AIM OF THE TASK – Each line below is to be copied exactly; images do not go into the copy.

GIVEN DATA –
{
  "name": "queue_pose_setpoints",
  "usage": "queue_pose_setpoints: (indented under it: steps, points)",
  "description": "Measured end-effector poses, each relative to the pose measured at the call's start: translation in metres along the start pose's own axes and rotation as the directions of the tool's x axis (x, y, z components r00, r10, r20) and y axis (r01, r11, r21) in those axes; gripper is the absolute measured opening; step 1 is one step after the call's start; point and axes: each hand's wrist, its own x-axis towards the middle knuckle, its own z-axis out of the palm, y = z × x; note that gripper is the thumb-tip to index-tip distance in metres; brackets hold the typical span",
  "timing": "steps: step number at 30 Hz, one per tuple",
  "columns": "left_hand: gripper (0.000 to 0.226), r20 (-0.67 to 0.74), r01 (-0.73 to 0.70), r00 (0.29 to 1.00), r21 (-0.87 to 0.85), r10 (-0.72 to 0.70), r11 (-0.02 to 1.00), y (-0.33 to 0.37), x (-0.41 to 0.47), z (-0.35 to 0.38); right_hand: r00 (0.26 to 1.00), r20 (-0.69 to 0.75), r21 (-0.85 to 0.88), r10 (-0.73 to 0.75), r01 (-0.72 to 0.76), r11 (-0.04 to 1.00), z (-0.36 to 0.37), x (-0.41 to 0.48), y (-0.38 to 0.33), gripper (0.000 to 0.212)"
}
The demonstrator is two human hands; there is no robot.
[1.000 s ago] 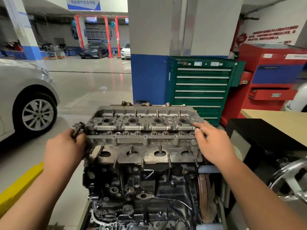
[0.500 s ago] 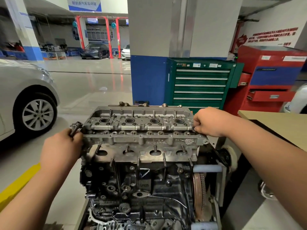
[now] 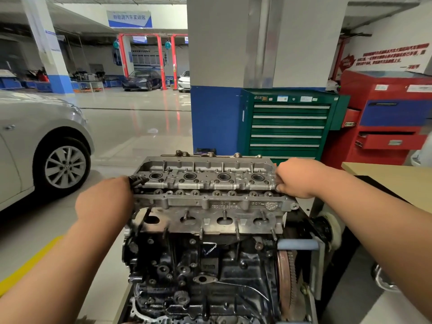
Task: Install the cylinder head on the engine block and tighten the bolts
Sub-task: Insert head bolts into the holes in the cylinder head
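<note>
A silver car (image 3: 35,148) fills the left of the workshop floor. A green tool cabinet (image 3: 287,125) and a red cabinet (image 3: 385,118) stand behind, with a tan worktop (image 3: 385,178) at the right edge.

In the centre is the black, oily engine block (image 3: 198,265), with a rusty toothed flywheel (image 3: 287,277) on its right end. The cylinder head (image 3: 210,202) sits on top of the block, spanning its full length. It is bare grey cast aluminium, noticeably cleaner than the block. Four round wells run in a row along its upper face, with smaller bores in a line in front of them. Its near side has four oval ports, threaded studs sticking out around them, and cast numbers above.

The left hand (image 3: 105,202) is closed at the head's left end, its fingers hidden behind its back, and dark bolts (image 3: 136,180) stick out of its grip. The right hand (image 3: 297,178) has its fingers curled over the head's right end, gripping the edge.
</note>
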Motion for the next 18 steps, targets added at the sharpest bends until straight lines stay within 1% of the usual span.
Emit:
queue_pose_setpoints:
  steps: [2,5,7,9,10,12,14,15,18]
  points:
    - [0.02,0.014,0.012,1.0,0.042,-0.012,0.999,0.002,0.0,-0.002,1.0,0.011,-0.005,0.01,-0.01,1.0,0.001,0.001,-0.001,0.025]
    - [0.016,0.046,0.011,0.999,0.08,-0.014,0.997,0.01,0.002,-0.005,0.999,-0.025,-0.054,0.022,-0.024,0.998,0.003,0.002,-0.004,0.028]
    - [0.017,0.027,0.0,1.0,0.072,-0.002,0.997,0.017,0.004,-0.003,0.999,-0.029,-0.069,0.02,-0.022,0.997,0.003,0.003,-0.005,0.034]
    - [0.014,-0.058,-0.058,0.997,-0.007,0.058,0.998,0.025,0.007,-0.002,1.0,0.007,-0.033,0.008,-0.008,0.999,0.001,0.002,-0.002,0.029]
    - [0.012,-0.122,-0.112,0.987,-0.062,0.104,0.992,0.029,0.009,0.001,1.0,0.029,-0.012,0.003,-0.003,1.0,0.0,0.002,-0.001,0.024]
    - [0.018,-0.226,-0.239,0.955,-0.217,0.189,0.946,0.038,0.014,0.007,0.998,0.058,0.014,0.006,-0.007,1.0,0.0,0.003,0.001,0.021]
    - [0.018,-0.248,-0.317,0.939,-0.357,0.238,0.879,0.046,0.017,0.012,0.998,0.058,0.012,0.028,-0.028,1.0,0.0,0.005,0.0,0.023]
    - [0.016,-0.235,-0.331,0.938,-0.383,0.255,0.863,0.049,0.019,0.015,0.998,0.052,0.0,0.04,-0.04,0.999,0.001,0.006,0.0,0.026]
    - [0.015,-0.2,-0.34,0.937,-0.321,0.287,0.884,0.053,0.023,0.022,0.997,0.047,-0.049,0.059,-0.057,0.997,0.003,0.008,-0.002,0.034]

YOUR RESPONSE –
{
  "name": "queue_pose_setpoints",
  "usage": "queue_pose_setpoints: (indented under it: steps, points)",
  "description": "Measured end-effector poses, each relative to the pose measured at the call's start: translation in metres along the start pose's own axes and rotation as the directions of the tool's x axis (x, y, z components r00, r10, r20) and y axis (r01, r11, r21) in those axes; gripper is the absolute measured opening; step 1 is one step after the call's start; point and axes: each hand's wrist, its own x-axis towards the middle knuckle, its own z-axis out of the palm, y = z × x; note that gripper is the thumb-tip to index-tip distance in metres; brackets hold the typical span",
  "timing": "steps: step number at 30 Hz, one per tuple",
  "columns": "left_hand: gripper (0.000 to 0.226), r20 (-0.67 to 0.74), r01 (-0.73 to 0.70), r00 (0.29 to 1.00), r21 (-0.87 to 0.85), r10 (-0.72 to 0.70), r11 (-0.02 to 1.00), y (-0.33 to 0.37), x (-0.41 to 0.47), z (-0.35 to 0.38); right_hand: r00 (0.26 to 1.00), r20 (-0.69 to 0.75), r21 (-0.85 to 0.88), r10 (-0.73 to 0.75), r01 (-0.72 to 0.76), r11 (-0.04 to 1.00), z (-0.36 to 0.37), x (-0.41 to 0.48), y (-0.38 to 0.33), gripper (0.000 to 0.212)"
}
The demonstrator is two human hands; there is no robot.
[1.000 s ago] 
[0.500 s ago] 
[now] 
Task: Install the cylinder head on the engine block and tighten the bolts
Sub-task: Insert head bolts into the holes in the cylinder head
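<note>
A silver car (image 3: 35,148) fills the left of the workshop floor. A green tool cabinet (image 3: 287,125) and a red cabinet (image 3: 385,118) stand behind, with a tan worktop (image 3: 385,178) at the right edge.

In the centre is the black, oily engine block (image 3: 198,265), with a rusty toothed flywheel (image 3: 287,277) on its right end. The cylinder head (image 3: 210,202) sits on top of the block, spanning its full length. It is bare grey cast aluminium, noticeably cleaner than the block. Four round wells run in a row along its upper face, with smaller bores in a line in front of them. Its near side has four oval ports, threaded studs sticking out around them, and cast numbers above.

The left hand (image 3: 105,202) is closed at the head's left end, its fingers hidden behind its back, and dark bolts (image 3: 136,180) stick out of its grip. The right hand (image 3: 297,178) has its fingers curled over the head's right end, gripping the edge.
</note>
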Motion for the next 18 steps, targets added at the sharpest bends until straight lines stay within 1% of the usual span.
Emit:
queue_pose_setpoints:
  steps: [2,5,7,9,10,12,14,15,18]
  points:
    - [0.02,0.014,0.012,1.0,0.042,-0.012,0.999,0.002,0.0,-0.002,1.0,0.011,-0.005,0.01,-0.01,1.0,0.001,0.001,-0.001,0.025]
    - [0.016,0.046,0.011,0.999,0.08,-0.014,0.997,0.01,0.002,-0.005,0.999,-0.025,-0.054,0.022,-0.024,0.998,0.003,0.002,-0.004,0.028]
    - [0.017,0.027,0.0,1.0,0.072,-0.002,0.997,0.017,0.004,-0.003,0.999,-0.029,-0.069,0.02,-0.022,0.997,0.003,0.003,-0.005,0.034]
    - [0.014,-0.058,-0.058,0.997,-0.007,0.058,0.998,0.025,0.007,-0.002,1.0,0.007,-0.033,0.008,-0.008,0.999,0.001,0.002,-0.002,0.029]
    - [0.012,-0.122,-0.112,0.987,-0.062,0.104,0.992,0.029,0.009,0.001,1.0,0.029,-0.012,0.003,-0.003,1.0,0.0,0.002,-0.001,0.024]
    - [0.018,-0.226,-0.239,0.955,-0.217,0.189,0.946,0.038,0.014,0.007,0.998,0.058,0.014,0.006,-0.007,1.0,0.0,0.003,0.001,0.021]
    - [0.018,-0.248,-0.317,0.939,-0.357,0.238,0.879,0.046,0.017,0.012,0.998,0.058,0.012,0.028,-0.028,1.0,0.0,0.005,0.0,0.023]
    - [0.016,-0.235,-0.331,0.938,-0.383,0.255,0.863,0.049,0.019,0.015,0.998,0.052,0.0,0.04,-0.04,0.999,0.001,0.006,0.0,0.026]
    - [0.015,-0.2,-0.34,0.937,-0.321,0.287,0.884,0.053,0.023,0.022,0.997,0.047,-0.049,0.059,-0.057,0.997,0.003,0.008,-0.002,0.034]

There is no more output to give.